襲撃
テントを建て終えた俺たちは夕飯を食べることにした。夕飯はもちろんビッグボアの肉を焼いただけのものだ。塩などの調味料は一切使ってないのにとても美味しかった。昼に食べた猪とは大違いだった。
「うまっ!」
「美味しい」
「そうだろう。獣系の魔物は大体うまいんだ。普通は強ければ強いほどうまいと言われている」
「へぇ~、そうなんだ!魔物の強さって何で決まるの?」
「ただ見ただけじゃわからんが魔石の大きさが大きいほうが強いとされているな」
「そうなんだ。ビッグボアってどのくらい強さなの?」
「魔物の中だと最下級に位置するな。冒険者としては一人で狩れてやっと一人前だな」
「俺たちでも倒せるかな?」
「そうだな....身体強化を使ってギリギリじゃないか?」
身体強化と言っても魔力によって天と地ほどの差があるからよくわかんないなぁ。
「俺たちってそんなもんなんだ....」
「きっと一人でも倒せる」
「自信を持つことは大切なことだ。油断はしてはいけんがな....さて、二人とももう寝なさい」
「今日は疲れたからね。そうするよ」
「そうする」
「不寝番は俺がほとんどするが明け方になったら起こすぞ」
「「はい」」
俺とリナはそれぞれのテントに入りすぐにぐっすりと寝た。
深夜、森の住人がすべて寝てしまったのだろうかというほど静かな時、大声が響き渡った。
「二人ともすぐに起きろ!!!!」
俺はまだ眠い眼を擦りながら短剣を構えて外に出た。
「父さん、何?」
リナも俺と同じような格好で出てきていた。
「ゴブリンだ!臨戦態勢!!」
俺とリナは一瞬で態勢を整えてゴブリンがどこから来てもいいように背中を合わせた。
「数は分からんが多いぞ!暗闇は相手の有利だ!焚火の周りで応戦するぞ!」
「「はい!」」
そうして突然始まったゴブリンとの戦闘は十数分の時を要した。
「これで終わりっ!」
俺が最後の一体にとどめを刺したところで戦闘は終わった。
「俺は周りの警戒をしているから二人で解体をしておいてくれ。
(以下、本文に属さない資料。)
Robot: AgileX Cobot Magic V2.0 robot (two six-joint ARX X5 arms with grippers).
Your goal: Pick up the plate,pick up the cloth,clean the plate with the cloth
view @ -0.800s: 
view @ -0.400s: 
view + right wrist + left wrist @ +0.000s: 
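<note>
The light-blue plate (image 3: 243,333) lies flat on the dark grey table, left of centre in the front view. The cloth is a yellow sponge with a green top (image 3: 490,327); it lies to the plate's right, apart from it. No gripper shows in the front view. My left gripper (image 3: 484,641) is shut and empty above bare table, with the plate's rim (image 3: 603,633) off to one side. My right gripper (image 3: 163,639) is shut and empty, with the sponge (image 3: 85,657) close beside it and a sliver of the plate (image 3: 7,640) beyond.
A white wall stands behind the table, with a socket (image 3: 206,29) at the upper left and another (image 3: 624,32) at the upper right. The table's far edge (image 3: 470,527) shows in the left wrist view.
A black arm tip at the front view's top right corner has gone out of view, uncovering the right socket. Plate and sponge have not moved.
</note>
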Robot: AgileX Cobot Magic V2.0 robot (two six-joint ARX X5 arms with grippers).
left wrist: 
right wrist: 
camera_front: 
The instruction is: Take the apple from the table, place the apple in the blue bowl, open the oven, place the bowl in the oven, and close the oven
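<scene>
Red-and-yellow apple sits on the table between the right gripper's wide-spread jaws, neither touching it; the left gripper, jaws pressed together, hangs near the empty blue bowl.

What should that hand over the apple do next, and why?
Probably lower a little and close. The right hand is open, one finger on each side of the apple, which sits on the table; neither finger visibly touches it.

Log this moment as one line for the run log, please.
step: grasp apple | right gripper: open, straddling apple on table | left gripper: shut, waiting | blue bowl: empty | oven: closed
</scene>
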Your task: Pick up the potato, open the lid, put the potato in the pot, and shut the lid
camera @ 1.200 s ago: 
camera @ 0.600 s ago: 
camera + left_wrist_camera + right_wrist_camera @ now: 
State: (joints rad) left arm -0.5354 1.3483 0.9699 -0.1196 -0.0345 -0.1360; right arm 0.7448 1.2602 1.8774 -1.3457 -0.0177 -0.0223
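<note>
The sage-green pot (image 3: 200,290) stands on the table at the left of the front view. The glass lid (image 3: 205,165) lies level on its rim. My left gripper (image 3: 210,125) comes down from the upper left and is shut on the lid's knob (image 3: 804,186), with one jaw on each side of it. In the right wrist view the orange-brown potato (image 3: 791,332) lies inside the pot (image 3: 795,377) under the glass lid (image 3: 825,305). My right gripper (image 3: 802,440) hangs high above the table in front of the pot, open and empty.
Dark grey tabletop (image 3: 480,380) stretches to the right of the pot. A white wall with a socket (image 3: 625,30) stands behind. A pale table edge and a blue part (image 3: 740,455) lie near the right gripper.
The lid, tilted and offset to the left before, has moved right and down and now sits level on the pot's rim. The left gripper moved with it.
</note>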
ゴブリンの解体は魔石を取り出すだけでいい」
「分かった」
ゴブリンは俺たちと同じくらいの背丈で醜い顔をしていた。数を数えてみると九匹ものゴブリンがいて、あたり一帯は濃い血の匂いが漂っていた。光が焚火しかないのでゴブリンの死体を焚火の近くまで運んでから解体するのは重労働だった。
「父さん、終わったよ。」
「そうか、次の魔物が寄ってこなくてよかったな。二人とも怪我はないか?」
「俺は大丈夫。返り血を洗いたいくらいかな」
「私も」
「良かった。今回のゴブリンはこん棒持ちしかいなかったからいいが、武器に毒が塗ってあることがあるんだ」
「怖っ」
「このあたりで毒を作る草は一種類しかないから毒消しは持ってきているが遅いと手遅れになるからな」
「そうなんだ。ゴブリンの死体はどうするの?」
「これも穴を掘って埋めよう。ゴブリンの肉なんてまずくて食えたもんじゃないが、それでも食おうとする獣はいるからな」
「分かった」
「死体を埋めたらもう一回寝なさい」
「返り血は?」
「冒険者になるなら朝になるまで我慢しなさい。夜に出歩くのは危険だ。体も冷えるしな」
「分かったよ....そういえば、魔石を抜かずに死体を放っておくとどうなるの?」
「アンデットになり厄介さが増す。だから魔物を倒したときは魔石だけはしっかり抜くんだぞ」
「「はい!」」
「さぁ、埋めるぞ」
さっさと死体を穴に埋めると俺とリナははテントに戻った。今度は明け方になるまで何の襲撃もなくぐっすりと寝ることができたのだった。